_Problem description_
The answer consists solely of the data below, reproduced exactly.
------
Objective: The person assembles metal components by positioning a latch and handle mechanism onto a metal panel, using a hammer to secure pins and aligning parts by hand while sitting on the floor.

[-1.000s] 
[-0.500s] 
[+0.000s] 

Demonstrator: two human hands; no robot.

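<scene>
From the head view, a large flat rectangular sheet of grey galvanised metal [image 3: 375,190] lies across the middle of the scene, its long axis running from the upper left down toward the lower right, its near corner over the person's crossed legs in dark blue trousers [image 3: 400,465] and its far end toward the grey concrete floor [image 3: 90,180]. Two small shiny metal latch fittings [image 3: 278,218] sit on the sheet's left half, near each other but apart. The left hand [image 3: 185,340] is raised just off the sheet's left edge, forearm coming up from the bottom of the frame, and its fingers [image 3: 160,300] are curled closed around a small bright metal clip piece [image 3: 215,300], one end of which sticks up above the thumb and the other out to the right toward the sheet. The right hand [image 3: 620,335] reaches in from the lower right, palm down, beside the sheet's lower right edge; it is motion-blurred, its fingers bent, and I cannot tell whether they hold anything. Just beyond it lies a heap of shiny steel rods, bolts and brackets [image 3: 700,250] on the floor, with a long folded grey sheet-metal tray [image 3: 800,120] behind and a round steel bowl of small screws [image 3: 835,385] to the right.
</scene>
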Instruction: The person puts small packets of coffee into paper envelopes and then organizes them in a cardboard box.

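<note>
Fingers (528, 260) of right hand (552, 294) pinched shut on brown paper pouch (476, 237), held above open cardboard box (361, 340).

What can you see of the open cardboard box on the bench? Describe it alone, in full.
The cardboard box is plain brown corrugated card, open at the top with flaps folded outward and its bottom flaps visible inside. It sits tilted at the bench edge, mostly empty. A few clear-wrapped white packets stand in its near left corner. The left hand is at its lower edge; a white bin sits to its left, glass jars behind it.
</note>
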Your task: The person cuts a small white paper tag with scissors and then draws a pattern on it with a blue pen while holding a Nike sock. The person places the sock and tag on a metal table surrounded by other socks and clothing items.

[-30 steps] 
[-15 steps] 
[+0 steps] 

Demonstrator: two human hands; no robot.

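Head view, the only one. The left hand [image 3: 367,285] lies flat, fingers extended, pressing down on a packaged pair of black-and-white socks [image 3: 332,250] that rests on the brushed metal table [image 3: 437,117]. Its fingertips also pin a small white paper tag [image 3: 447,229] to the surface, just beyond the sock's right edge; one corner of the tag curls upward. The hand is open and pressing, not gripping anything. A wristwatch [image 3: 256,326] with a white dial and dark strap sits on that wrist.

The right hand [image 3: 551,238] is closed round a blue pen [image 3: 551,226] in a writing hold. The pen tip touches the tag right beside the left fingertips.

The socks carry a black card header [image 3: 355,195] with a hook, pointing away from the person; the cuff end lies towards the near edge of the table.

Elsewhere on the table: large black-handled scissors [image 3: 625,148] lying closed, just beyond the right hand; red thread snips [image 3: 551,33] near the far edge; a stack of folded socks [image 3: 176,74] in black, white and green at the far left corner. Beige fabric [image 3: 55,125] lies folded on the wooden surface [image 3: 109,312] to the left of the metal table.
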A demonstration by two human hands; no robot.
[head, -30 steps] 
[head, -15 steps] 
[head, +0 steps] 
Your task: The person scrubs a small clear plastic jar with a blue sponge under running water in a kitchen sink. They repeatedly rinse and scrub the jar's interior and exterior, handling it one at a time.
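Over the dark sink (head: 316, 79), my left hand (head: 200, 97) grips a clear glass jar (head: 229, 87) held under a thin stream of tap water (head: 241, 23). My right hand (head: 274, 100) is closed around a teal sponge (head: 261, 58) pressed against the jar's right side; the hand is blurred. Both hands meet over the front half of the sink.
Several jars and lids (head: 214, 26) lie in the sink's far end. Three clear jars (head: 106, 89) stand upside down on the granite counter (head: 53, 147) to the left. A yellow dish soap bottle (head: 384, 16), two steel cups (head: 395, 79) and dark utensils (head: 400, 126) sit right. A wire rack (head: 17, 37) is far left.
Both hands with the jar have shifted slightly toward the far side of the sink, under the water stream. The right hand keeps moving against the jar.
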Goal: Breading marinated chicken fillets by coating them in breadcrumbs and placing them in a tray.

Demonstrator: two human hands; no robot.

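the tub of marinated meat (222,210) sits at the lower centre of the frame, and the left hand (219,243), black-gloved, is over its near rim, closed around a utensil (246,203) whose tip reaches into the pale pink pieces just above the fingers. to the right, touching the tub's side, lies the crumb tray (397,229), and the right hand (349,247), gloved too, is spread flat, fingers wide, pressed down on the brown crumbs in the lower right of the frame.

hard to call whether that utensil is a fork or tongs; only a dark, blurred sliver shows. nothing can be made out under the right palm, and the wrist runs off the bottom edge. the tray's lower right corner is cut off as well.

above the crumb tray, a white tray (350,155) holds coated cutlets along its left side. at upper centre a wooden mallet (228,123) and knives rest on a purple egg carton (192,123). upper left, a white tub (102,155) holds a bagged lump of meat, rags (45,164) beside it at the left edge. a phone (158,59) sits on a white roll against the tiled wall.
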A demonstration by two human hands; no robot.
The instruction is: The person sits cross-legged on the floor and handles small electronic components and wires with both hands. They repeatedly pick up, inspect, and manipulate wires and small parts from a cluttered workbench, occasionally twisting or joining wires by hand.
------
_Answer area_
Objective: The person assembles metal components by positioning a latch and handle mechanism onto a metal panel, using a hammer to secure pins and aligning parts by hand while sitting on the floor.

[-1.000s] 
[-0.500s] 
[+0.000s] 

Demonstrator: two human hands; no robot.

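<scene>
From the head view, a large flat rectangular sheet of grey galvanised metal [image 3: 375,190] lies across the middle of the scene, its long axis running from the upper left down toward the lower right, its near corner over the person's crossed legs in dark blue trousers [image 3: 400,465] and its far end toward the grey concrete floor [image 3: 90,180]. Two small shiny metal latch fittings [image 3: 278,218] sit on the sheet's left half, near each other but apart. The left hand [image 3: 185,340] is raised just off the sheet's left edge, forearm coming up from the bottom of the frame, and its fingers [image 3: 160,300] are curled closed around a small bright metal clip piece [image 3: 215,300], one end of which sticks up above the thumb and the other out to the right toward the sheet. The right hand [image 3: 620,335] reaches in from the lower right, palm down, beside the sheet's lower right edge; it is motion-blurred, its fingers bent, and I cannot tell whether they hold anything. Just beyond it lies a heap of shiny steel rods, bolts and brackets [image 3: 700,250] on the floor, with a long folded grey sheet-metal tray [image 3: 800,120] behind and a round steel bowl of small screws [image 3: 835,385] to the right.
</scene>
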Instruction: The person puts small packets of coffee into paper envelopes and then organizes them in a cardboard box.

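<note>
Fingers (528, 260) of right hand (552, 294) pinched shut on brown paper pouch (476, 237), held above open cardboard box (361, 340).

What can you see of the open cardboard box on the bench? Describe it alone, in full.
The cardboard box is plain brown corrugated card, open at the top with flaps folded outward and its bottom flaps visible inside. It sits tilted at the bench edge, mostly empty. A few clear-wrapped white packets stand in its near left corner. The left hand is at its lower edge; a white bin sits to its left, glass jars behind it.
</note>
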Your task: The person cuts a small white paper tag with scissors and then draws a pattern on it with a blue pen while holding a Nike sock. The person places the sock and tag on a metal table surrounded by other socks and clothing items.

[-30 steps] 
[-15 steps] 
[+0 steps] 

Demonstrator: two human hands; no robot.

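Head view, the only one. The left hand [image 3: 367,285] lies flat, fingers extended, pressing down on a packaged pair of black-and-white socks [image 3: 332,250] that rests on the brushed metal table [image 3: 437,117]. Its fingertips also pin a small white paper tag [image 3: 447,229] to the surface, just beyond the sock's right edge; one corner of the tag curls upward. The hand is open and pressing, not gripping anything. A wristwatch [image 3: 256,326] with a white dial and dark strap sits on that wrist.

The right hand [image 3: 551,238] is closed round a blue pen [image 3: 551,226] in a writing hold. The pen tip touches the tag right beside the left fingertips.

The socks carry a black card header [image 3: 355,195] with a hook, pointing away from the person; the cuff end lies towards the near edge of the table.

Elsewhere on the table: large black-handled scissors [image 3: 625,148] lying closed, just beyond the right hand; red thread snips [image 3: 551,33] near the far edge; a stack of folded socks [image 3: 176,74] in black, white and green at the far left corner. Beige fabric [image 3: 55,125] lies folded on the wooden surface [image 3: 109,312] to the left of the metal table.
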A demonstration by two human hands; no robot.
[head, -30 steps] 
[head, -15 steps] 
[head, +0 steps] 
Your task: The person scrubs a small clear plastic jar with a blue sponge under running water in a kitchen sink. They repeatedly rinse and scrub the jar's interior and exterior, handling it one at a time.
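Over the dark sink (head: 316, 79), my left hand (head: 200, 97) grips a clear glass jar (head: 229, 87) held under a thin stream of tap water (head: 241, 23). My right hand (head: 274, 100) is closed around a teal sponge (head: 261, 58) pressed against the jar's right side; the hand is blurred. Both hands meet over the front half of the sink.
Several jars and lids (head: 214, 26) lie in the sink's far end. Three clear jars (head: 106, 89) stand upside down on the granite counter (head: 53, 147) to the left. A yellow dish soap bottle (head: 384, 16), two steel cups (head: 395, 79) and dark utensils (head: 400, 126) sit right. A wire rack (head: 17, 37) is far left.
Both hands with the jar have shifted slightly toward the far side of the sink, under the water stream. The right hand keeps moving against the jar.
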Goal: Breading marinated chicken fillets by coating them in breadcrumbs and placing them in a tray.

Demonstrator: two human hands; no robot.

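the tub of marinated meat (222,210) sits at the lower centre of the frame, and the left hand (219,243), black-gloved, is over its near rim, closed around a utensil (246,203) whose tip reaches into the pale pink pieces just above the fingers. to the right, touching the tub's side, lies the crumb tray (397,229), and the right hand (349,247), gloved too, is spread flat, fingers wide, pressed down on the brown crumbs in the lower right of the frame.

hard to call whether that utensil is a fork or tongs; only a dark, blurred sliver shows. nothing can be made out under the right palm, and the wrist runs off the bottom edge. the tray's lower right corner is cut off as well.

above the crumb tray, a white tray (350,155) holds coated cutlets along its left side. at upper centre a wooden mallet (228,123) and knives rest on a purple egg carton (192,123). upper left, a white tub (102,155) holds a bagged lump of meat, rags (45,164) beside it at the left edge. a phone (158,59) sits on a white roll against the tiled wall.
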A demonstration by two human hands; no robot.
The instruction is: The person sits cross-legged on the floor and handles small electronic components and wires with both hands. They repeatedly pick up, inspect, and manipulate wires and small parts from a cluttered workbench, occasionally twisting or joining wires by hand.

What the exercise asked for is now complete.